Work required :: Copy all lines in the data that contain the string "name".
- Opening Delimiter -
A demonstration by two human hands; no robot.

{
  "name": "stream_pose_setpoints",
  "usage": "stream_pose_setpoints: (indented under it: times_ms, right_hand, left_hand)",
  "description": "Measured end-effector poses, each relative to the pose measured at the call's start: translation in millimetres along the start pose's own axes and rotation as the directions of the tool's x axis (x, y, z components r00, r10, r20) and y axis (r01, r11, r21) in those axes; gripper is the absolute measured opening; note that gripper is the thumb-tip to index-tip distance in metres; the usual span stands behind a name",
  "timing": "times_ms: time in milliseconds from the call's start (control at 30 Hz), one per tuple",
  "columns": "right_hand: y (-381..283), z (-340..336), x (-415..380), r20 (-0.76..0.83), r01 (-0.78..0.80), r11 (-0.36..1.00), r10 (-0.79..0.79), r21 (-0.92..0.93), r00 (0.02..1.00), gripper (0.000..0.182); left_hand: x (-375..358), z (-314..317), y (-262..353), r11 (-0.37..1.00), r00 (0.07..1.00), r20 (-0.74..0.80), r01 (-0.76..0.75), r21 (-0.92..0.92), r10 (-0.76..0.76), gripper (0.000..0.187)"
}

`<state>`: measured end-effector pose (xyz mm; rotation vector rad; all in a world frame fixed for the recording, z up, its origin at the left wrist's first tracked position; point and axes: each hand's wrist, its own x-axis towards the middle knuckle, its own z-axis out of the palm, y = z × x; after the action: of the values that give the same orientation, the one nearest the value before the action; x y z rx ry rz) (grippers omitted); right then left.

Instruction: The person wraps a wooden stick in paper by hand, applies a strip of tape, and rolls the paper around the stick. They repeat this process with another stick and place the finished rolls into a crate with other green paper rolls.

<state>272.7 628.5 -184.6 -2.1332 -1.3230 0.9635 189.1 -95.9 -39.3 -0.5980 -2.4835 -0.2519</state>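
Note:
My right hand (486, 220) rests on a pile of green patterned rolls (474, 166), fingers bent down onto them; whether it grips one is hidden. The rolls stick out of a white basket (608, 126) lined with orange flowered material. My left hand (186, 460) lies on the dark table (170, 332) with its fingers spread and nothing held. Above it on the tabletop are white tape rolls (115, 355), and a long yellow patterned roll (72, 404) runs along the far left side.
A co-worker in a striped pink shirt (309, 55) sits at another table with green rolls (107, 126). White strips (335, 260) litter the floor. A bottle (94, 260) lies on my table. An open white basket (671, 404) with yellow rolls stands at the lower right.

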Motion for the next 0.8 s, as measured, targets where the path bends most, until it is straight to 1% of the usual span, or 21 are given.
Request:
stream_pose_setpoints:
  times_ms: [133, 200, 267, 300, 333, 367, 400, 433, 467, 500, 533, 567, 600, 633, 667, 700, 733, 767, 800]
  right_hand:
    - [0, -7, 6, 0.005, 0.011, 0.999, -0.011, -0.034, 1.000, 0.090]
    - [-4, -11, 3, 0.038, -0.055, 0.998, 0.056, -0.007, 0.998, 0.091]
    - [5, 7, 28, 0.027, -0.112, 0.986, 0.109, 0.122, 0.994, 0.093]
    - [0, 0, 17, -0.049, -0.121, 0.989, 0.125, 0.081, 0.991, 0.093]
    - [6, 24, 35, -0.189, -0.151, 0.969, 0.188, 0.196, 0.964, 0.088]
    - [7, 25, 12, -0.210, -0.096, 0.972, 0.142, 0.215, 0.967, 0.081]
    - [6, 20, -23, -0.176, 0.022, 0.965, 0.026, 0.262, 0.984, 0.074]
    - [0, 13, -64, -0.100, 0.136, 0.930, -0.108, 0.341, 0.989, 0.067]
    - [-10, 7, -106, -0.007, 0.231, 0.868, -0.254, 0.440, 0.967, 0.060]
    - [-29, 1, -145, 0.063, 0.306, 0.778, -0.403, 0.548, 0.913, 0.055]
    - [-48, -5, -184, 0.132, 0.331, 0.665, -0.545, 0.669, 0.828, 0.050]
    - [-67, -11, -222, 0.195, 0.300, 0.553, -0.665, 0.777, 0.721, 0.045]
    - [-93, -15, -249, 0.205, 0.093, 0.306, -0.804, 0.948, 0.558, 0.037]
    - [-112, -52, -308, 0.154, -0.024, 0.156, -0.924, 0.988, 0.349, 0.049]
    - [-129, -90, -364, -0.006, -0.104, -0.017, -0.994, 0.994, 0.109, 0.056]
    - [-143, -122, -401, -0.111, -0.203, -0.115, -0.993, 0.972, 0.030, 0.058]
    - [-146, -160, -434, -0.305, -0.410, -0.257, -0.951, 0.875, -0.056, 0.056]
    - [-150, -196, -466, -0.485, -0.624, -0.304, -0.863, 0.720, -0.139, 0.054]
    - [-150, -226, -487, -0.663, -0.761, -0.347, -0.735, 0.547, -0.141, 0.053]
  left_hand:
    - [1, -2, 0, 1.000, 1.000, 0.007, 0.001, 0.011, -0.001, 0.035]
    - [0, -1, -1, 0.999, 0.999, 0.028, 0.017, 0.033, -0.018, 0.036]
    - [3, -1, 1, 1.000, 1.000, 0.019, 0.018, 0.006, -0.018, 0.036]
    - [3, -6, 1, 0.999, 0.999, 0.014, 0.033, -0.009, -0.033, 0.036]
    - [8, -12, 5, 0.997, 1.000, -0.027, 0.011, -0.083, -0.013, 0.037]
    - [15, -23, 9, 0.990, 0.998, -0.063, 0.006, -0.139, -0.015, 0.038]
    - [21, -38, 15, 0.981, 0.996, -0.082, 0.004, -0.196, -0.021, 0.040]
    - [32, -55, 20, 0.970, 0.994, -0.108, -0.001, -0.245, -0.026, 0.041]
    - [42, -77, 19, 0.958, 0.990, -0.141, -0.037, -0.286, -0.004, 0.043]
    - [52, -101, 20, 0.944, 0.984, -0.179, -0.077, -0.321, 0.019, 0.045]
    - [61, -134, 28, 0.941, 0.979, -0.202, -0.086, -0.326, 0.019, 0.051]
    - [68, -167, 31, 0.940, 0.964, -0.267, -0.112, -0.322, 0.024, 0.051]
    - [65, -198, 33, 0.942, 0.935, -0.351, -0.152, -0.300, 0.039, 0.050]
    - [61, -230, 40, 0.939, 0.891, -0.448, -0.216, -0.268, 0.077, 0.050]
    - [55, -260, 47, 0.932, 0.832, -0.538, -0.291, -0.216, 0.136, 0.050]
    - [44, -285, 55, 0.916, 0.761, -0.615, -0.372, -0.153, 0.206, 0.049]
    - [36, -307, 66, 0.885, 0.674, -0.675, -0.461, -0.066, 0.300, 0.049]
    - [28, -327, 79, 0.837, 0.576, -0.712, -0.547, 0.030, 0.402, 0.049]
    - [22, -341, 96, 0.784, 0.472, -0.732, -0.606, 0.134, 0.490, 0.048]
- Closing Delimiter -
Result for this task ::
  "name": "stream_pose_setpoints",
  "description": "Measured end-effector poses, each relative to the pose measured at the call's start: translation in millimetres along the start pose's own axes and rotation as the directions of the tool's x axis (x, y, z components r00, r10, r20) and y axis (r01, r11, r21) in those axes; gripper is the absolute measured opening; note that gripper is the thumb-tip to index-tip distance in metres; the usual span stands behind a name",

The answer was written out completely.